#### RECORDS SHOWN
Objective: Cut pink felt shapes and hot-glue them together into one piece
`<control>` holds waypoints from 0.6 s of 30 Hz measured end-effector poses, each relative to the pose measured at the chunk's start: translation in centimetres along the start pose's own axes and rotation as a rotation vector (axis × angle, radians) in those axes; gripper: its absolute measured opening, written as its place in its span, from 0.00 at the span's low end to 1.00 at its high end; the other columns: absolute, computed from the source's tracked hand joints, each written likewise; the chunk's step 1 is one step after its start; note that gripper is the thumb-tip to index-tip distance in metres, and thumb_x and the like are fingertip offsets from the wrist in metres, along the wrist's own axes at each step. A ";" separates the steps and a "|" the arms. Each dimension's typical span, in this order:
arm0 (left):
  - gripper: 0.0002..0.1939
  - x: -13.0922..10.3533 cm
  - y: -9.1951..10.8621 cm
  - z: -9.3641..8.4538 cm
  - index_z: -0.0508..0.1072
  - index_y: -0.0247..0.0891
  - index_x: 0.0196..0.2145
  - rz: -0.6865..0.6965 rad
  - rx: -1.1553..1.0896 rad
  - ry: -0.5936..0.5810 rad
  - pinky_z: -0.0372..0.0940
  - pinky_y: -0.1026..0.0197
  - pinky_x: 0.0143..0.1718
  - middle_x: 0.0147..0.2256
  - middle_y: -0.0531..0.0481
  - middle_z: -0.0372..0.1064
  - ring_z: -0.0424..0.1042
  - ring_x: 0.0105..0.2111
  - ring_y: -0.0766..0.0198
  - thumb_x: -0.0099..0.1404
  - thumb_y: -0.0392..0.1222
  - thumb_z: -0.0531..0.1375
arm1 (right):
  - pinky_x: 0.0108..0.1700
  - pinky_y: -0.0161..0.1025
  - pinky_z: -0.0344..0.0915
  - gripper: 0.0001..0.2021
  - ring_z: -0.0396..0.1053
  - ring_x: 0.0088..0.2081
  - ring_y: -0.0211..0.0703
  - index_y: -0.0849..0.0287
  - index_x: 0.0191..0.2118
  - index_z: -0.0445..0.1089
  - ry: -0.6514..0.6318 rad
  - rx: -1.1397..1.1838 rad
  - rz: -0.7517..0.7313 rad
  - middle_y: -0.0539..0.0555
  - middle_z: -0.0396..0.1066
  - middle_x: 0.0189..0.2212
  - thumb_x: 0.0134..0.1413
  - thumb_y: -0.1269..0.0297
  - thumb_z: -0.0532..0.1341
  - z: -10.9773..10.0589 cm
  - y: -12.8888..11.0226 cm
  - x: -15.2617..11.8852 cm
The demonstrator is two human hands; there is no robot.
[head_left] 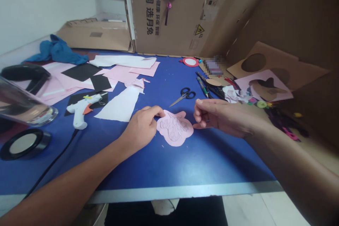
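A pink paper cutout (176,139) with a wavy outline and a line drawing on it lies near the front of the blue table. At its upper left edge, my left hand (143,125) pinches the paper between thumb and fingers. My right hand (219,116) hovers beside the cutout's right edge, fingers loosely curled and apart, with nothing visible in them. Its little finger comes close to the paper; whether it touches, I cannot tell. Just beyond the cutout, scissors with black handles (185,95) rest on the table, blades slightly apart.
On the left are a white glue gun (81,111), a roll of black tape (25,144), a clear cup (39,113) and paper sheets (122,72). Pens (202,86), crumpled paper (235,93) and cut cardboard (278,58) lie right. Cardboard walls (180,21) stand behind.
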State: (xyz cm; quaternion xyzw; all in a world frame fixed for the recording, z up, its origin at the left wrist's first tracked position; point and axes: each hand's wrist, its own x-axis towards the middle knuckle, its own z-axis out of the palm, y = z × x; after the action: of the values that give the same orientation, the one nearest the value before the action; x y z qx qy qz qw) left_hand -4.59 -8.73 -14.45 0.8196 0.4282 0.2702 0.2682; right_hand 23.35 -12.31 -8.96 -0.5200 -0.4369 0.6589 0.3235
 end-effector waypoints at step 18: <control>0.24 0.0 -0.1 -0.1 0.80 0.42 0.44 -0.010 -0.008 -0.005 0.75 0.54 0.48 0.43 0.49 0.81 0.81 0.46 0.58 0.62 0.22 0.50 | 0.38 0.41 0.68 0.27 0.69 0.32 0.41 0.57 0.29 0.76 0.022 -0.069 -0.024 0.51 0.73 0.28 0.51 0.35 0.77 0.0 0.0 0.5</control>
State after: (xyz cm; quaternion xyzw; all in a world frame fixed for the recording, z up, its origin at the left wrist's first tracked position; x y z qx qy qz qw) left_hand -4.68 -8.67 -14.43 0.8170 0.4307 0.2683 0.2738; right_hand 23.19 -11.83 -9.16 -0.5327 -0.4622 0.6337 0.3179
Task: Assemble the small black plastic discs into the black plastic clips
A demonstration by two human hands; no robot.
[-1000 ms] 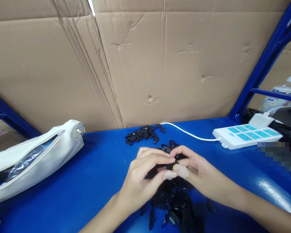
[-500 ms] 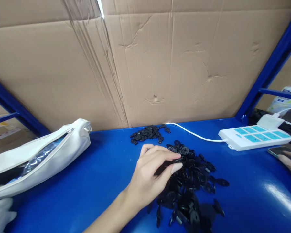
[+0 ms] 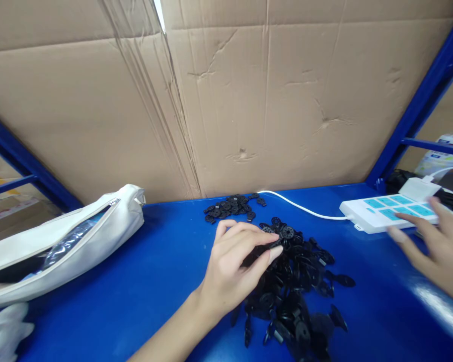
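Note:
My left hand reaches in from the bottom, its thumb and fingers pinched together on a small black part at the upper left of a large heap of black plastic parts. The held part is mostly hidden by the fingers. My right hand is at the right edge, fingers spread and slightly blurred, over the near side of a white power strip. Nothing shows between its fingers. Farther back, against the cardboard, lies a smaller pile of black parts.
An unzipped white bag lies on the left of the blue table, with a whitish object below it. A white cable runs to the power strip. Cardboard and blue posts stand behind.
My right hand has come farther into view, away from the dark phone-like object it was touching, and its fingers have spread. My left hand stays nearly in place, still pinching.

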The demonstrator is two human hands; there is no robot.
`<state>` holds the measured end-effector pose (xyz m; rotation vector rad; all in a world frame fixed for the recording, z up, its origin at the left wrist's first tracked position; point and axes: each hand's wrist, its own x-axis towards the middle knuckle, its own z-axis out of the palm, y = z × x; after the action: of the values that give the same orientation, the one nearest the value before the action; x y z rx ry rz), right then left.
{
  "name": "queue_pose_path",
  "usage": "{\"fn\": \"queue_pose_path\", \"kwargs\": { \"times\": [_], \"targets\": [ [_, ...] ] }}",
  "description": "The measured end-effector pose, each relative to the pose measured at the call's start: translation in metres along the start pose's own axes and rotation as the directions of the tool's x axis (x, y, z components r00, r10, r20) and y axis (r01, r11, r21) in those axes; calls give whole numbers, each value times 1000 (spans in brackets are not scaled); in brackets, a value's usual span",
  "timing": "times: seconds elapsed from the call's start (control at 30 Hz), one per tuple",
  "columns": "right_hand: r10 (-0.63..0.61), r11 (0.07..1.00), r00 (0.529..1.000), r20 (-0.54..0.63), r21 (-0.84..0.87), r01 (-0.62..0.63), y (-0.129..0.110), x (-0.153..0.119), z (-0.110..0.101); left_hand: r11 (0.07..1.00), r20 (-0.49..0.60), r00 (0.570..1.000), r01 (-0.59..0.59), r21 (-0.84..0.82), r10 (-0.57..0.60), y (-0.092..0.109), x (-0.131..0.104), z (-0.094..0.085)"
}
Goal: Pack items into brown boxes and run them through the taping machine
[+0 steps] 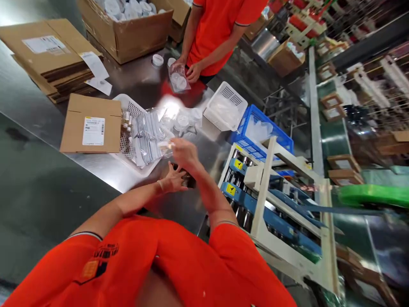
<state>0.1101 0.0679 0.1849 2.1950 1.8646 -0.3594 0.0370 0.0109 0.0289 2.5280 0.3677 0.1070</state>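
Note:
My right hand (pixel 184 152) is closed, fingers curled together, beside the right end of a white perforated basket (pixel 145 171). Something small and pale shows at its fingertips; blur hides what it is. Just below it, my left hand (pixel 174 179) has its fingers spread low over the metal table (pixel 179 209), near a dark brownish item that my arm partly covers. In the basket lies a row of flat white packets in clear plastic (pixel 147 137), with small vials (pixel 127 119) at their left.
A labelled carton (pixel 73 123) stands left of the basket, flattened cardboard (pixel 41 55) behind it. Across the table, a co-worker's hands (pixel 193 72) hold a clear bag with white-lidded jars. A white basket (pixel 228 102), blue crate (pixel 255 132) and roller machine (pixel 265 192) are to the right.

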Motion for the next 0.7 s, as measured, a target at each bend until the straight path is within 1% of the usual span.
{"fn": "queue_pose_path", "kwargs": {
  "times": [0.03, 0.07, 0.1, 0.13, 0.17, 0.2, 0.27, 0.3, 0.33, 0.37, 0.4, 0.43, 0.47, 0.5, 0.53, 0.57, 0.6, 0.63, 0.67, 0.7],
  "targets": [
    [92, 994, 996, -10, -62, -93, 27, -29, -4, 1000, 27, 1000, 0, 8, 0, 0, 0, 0],
    [180, 977, 984, 10, -115, -177, 50, -54, -3, 1000, 52, 999, 3, 18, -4, 0, 1, -1],
    [255, 956, 966, 50, -160, -244, 68, -74, 3, 1000, 71, 997, 6, 31, -8, 0, 1, -2],
    [306, 940, 946, 109, -191, -282, 80, -89, 14, 999, 83, 996, 7, 43, -11, 1, 1, -3],
    [337, 931, 925, 173, -206, -301, 86, -97, 28, 999, 89, 996, 7, 52, -12, 1, 1, -4],
    [351, 929, 908, 228, -206, -307, 87, -101, 45, 998, 90, 996, 6, 58, -11, 2, 1, -6],
    [341, 938, 890, 303, -169, -302, 80, -97, 75, 997, 98, 995, 8, 75, -16, 2, 0, -7],
    [317, 948, 888, 334, -135, -288, 76, -92, 86, 996, 101, 995, 12, 84, -21, 2, -1, -7],
    [290, 957, 886, 362, -104, -271, 72, -86, 92, 995, 107, 994, 16, 94, -26, 2, -1, -7],
    [265, 964, 884, 385, -78, -255, 70, -78, 94, 995, 112, 993, 19, 102, -31, 2, -2, -7],
    [245, 968, 888, 389, -56, -243, 71, -70, 90, 994, 112, 993, 22, 105, -34, 2, -2, -7],
    [241, 969, 903, 355, -36, -244, 74, -59, 82, 994, 107, 994, 22, 103, -33, 2, -2, -6],
    [248, 967, 929, 274, -10, -255, 78, -46, 71, 995, 104, 994, 19, 96, -29, 2, -1, -6],
    [255, 964, 954, 154, 35, -264, 82, -29, 60, 996, 103, 994, 19, 89, -28, 3, -1, -6],
    [246, 963, 969, 21, 108, -247, 84, -8, 49, 996, 100, 994, 23, 85, -32, 3, 0, -5],
    [223, 960, 970, -100, 196, -200, 83, 16, 39, 996, 97, 994, 32, 87, -40, 4, 1, -5],
    [194, 949, 964, -183, 282, -138, 80, 43, 33, 995, 102, 994, 38, 91, -48, 5, 1, -4],
    [167, 930, 962, -215, 359, -81, 73, 71, 31, 994, 111, 992, 44, 96, -54, 6, 2, -4],
    [159, 906, 966, -203, 419, -61, 63, 98, 32, 994, 117, 991, 47, 98, -58, 6, 3, -2],
    [166, 883, 970, -175, 464, -68, 52, 122, 36, 994, 118, 991, 43, 96, -55, 6, 3, -1]
  ]
}}
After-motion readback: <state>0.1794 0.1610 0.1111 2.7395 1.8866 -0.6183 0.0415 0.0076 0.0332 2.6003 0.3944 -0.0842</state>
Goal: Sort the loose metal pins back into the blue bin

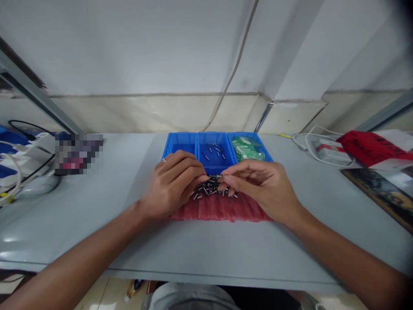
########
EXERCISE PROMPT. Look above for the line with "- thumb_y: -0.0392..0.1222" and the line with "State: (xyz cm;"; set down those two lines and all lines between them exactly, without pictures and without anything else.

EXERCISE ANSWER.
  - thumb_y: -0.0392..0.1222
  - thumb_z: -0.0531..0.1375
arm1 (right):
  - pinky_x: 0.0108..0.1700
  - pinky_y: -0.0161..0.1025
  - pinky_z: -0.0344..0.0915
  - gripper: 0.0001..0.2021
  - ring_z: -0.0396..0.1053
  - ring_x: 0.0088..0.2081
  - ring_y: -0.0211..0.0703
  - index_y: -0.0849..0.0287
  - index_x: 0.0191..0.2118
  - index_z: -0.0445..0.1089
  - ry: -0.6514..0.6318 rad
  - rx: -1.1397..1.1838 rad
  - rz: -0.7517..0.7313 rad
  - middle_y: -0.0539..0.0555
  - middle_z: -0.0396..0.1066
  - middle_x: 0.0189..0.2212
  - thumb_x: 0.0134..0.1413
  - thumb_y: -0.1269..0.0297
  - thumb_z: -0.0532..0.1341
  - z: -10.9773..10.0589 cm
  - y: -12.8888..11.0226 cm
  - x: -15.2617..11.8852 cm
The demonstrator is two human hands; there is no robot.
[head_left] 
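A pink paper cutout (176,139) with a wavy outline and a line drawing on it lies near the front of the blue table. At its upper left edge, my left hand (143,125) pinches the paper between thumb and fingers. My right hand (219,116) hovers beside the cutout's right edge, fingers loosely curled and apart, with nothing visible in them. Its little finger comes close to the paper; whether it touches, I cannot tell. Just beyond the cutout, scissors with black handles (185,95) rest on the table, blades slightly apart.
On the left are a white glue gun (81,111), a roll of black tape (25,144), a clear cup (39,113) and paper sheets (122,72). Pens (202,86), crumpled paper (235,93) and cut cardboard (278,58) lie right. Cardboard walls (180,21) stand behind.
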State: (xyz cm; quaternion xyzw; all in a world frame fixed for the recording, z up, its origin at the left wrist's first tracked position; point and axes: each hand's wrist, its own x-axis towards the middle knuckle, its own z-axis out of the palm, y = z × x; after the action: of the values that give the same orientation, the one nearest the value before the action; x y z qx qy qz qw) left_hand -4.59 -8.73 -14.45 0.8196 0.4282 0.2702 0.2682; right_hand 23.35 -12.31 -8.96 -0.5200 -0.4369 0.6589 0.3235

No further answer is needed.